—por Alberto Hernández—
Ayer
salió de casa Leonard Cohen. Ayer se detuvo bajo un árbol. Cohen, el de “Aleluya”,
el del sombrero, el de la nariz picuda, el de rodillas mientras susurraba su
alma sobre el público.
Ayer
salió con su paraguas y se detuvo bajo una sombra mientras esperaba el autobús.
No
se enteró si alguna lluvia sería el próximo poema.
O
la próxima canción hecha poema. O el poema que siempre fue canción.
Y
lo oí cantar por última vez en la voz de un sacerdote, en las voces de Elvis,
Il Divo. En las de unos ángeles que dormían en ese árbol desde donde Leonard
sentía que su muerte estaba cerca.
Y
así dijo para no olvidarse:
“Fui
el último pasajero del día.
Estaba
solo en el autobús.
Me
sentía contento de que se estuvieran gastando tanto dinero
sólo
para llevarme por la Octava Avenida arriba”.
Y
se hizo a un lado cuando pasó la sombra de otro bus a toda velocidad y pujando
su peso.
Alguien
lo saludó desde la calle. Creo haberlo adivinado una vez en Montreal, ciudad a
la que nunca he ido, pero digo que estuve en el sollozo de una mujer que amé y
nunca me amó. En una calle sin nieve, en una calle de sol frío con el señor
Cohen a la vista, mientras del cielo caía un relámpago helado.
Y
él sacó la mano y sonrió, porque no le costaba mucho hacerlo. Reía y sonreía.

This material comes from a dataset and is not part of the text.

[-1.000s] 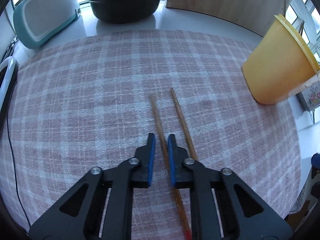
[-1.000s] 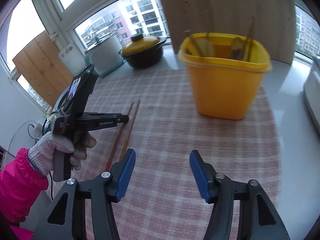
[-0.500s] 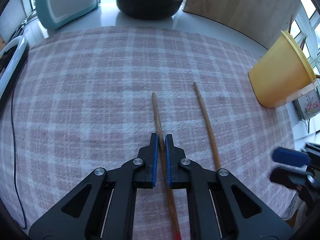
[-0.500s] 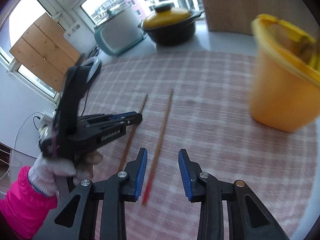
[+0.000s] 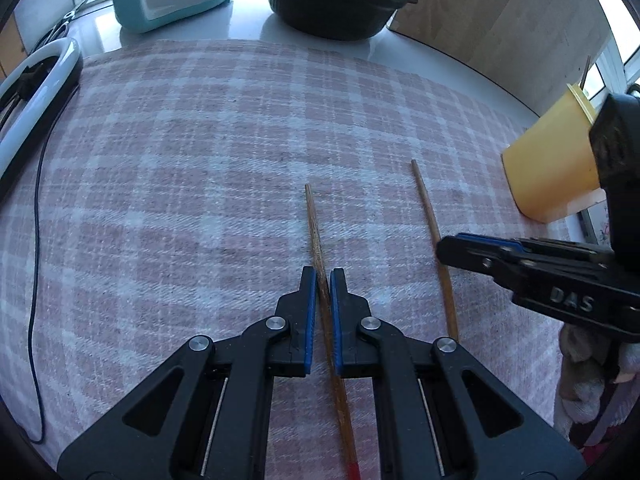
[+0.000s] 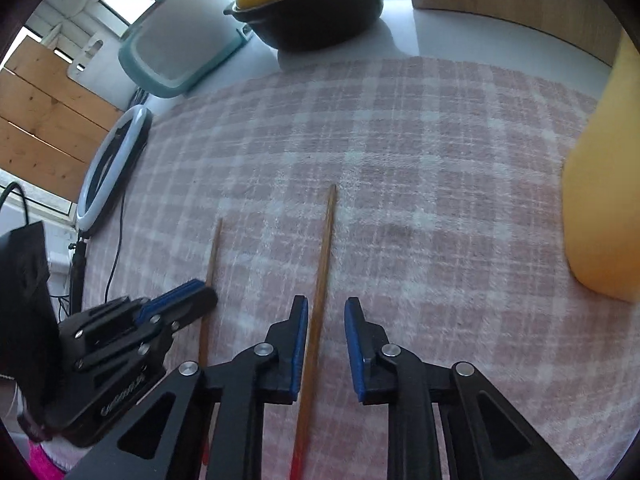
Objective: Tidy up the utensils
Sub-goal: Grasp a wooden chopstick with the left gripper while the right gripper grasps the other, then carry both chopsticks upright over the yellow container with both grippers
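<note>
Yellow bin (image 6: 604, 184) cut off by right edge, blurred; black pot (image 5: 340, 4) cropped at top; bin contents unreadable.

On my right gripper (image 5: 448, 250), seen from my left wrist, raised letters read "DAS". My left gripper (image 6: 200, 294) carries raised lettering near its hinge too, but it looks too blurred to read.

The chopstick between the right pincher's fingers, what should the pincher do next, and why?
Probably squeeze shut. The right gripper is open, with the right chopstick lying on the checked cloth between its fingers, near the left one. The left gripper is already shut on the left chopstick.
</note>
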Motion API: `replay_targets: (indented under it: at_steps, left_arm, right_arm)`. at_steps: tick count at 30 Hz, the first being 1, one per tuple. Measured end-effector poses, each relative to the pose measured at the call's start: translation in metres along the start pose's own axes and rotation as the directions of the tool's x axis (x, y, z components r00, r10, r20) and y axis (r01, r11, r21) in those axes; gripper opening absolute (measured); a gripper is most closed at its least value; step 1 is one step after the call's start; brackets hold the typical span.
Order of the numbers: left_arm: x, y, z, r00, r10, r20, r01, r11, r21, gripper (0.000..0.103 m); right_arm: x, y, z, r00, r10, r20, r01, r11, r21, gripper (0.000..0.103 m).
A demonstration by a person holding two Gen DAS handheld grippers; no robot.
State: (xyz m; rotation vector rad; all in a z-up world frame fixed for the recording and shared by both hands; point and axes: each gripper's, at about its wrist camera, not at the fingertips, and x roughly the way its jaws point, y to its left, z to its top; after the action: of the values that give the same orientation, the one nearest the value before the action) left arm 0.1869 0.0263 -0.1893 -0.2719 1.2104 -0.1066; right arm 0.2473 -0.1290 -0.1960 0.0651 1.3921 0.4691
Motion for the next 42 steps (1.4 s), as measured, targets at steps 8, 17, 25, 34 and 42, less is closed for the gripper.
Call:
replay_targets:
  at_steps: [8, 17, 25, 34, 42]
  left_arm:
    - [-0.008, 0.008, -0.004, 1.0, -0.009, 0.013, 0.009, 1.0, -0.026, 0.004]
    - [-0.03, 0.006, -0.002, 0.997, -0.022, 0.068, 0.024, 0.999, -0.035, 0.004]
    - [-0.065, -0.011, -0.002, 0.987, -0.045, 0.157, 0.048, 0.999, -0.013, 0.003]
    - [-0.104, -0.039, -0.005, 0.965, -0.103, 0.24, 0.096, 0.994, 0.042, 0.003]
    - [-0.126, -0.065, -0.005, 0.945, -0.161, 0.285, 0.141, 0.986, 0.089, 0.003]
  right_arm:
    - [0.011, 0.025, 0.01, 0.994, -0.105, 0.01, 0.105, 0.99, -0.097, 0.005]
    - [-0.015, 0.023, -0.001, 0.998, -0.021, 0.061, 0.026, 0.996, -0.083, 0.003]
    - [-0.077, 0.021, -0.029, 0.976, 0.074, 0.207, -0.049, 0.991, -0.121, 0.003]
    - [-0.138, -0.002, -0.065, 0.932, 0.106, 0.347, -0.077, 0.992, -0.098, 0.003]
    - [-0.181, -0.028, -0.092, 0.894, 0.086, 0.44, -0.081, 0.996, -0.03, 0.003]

Cantaba mientras hablaba. Mostraba su perfil con gran desempeño. Y en el
descuido de un acorde, en un salto de llantas en esa rúa solitaria, se dirigió
a un sujeto que llevaba el volante del armatoste metropolitano:
“¡Conductor! Grité, estamos usted y yo esta noche.
huyamos de esta gran ciudad
a una ciudad más pequeña más propia para el corazón,
conduzcamos más allá de las piscinas de Miami Beach,
usted en el asiento del conductor, yo varios asientos más
atrás,
pero en las ciudades racistas cambiaremos de lugar
para mostrar lo bien que le ha ido arriba en el norte”,
Hizo
una pausa para respirar el aire monótono de la ciudad. Y retomó el aliento con
estos versos:
“y busquemos para nosotros alguna diminuta villa pesquera
americana
en la Florida desconocida
y aparquemos justamente al borde de la arena,
un enorme autobús como una señal,
metálico, pintado, solitario,
con matrícula de Nueva York”.
Y
terminó el poema de un tirón. De nada valió mirarlo de frente. Yo estaba a su
lado, en silencio. Él hablaba, recitaba, cantaba el poema. Lo dejaba en la
portezuela del bus estacionado en una playa de Los Ángeles, un poco antes de
enrumbar a otro mundo, donde era menos pesado respirar como humano.
Y
ese mismo día, un domingo, murió Allen Ginsberg.
Yo
andaba por esos lados, sumido en un sueño interminable, con un periódico bajo
el brazo.
Al
abrigo de su mirada detenida en un nido de ruiseñores, el señor Cohen sacó de
un bolsillo un lápiz y un trozo de papel.
Describió
la calle, describió el universo. Y sonrió.
Me
extendió la mano. Y yo exagerado la sacudí como una rama. Sin embargo, no se
molestó. Volvió a sonreír. Se alejó lo más que pudo, hasta que sólo vi su
gabardina azotada por un viento inmediato.
Unos
tipos grandes y forzudos empujaron el bus hacia un recodo de la avenida.
Leonard
Cohen silbó una canción y se fue. Se alejó y se detuvo bajo otra sombra.
Yo
me quedé con la felicidad de su Aleluya bajo el mismo árbol de su poesía.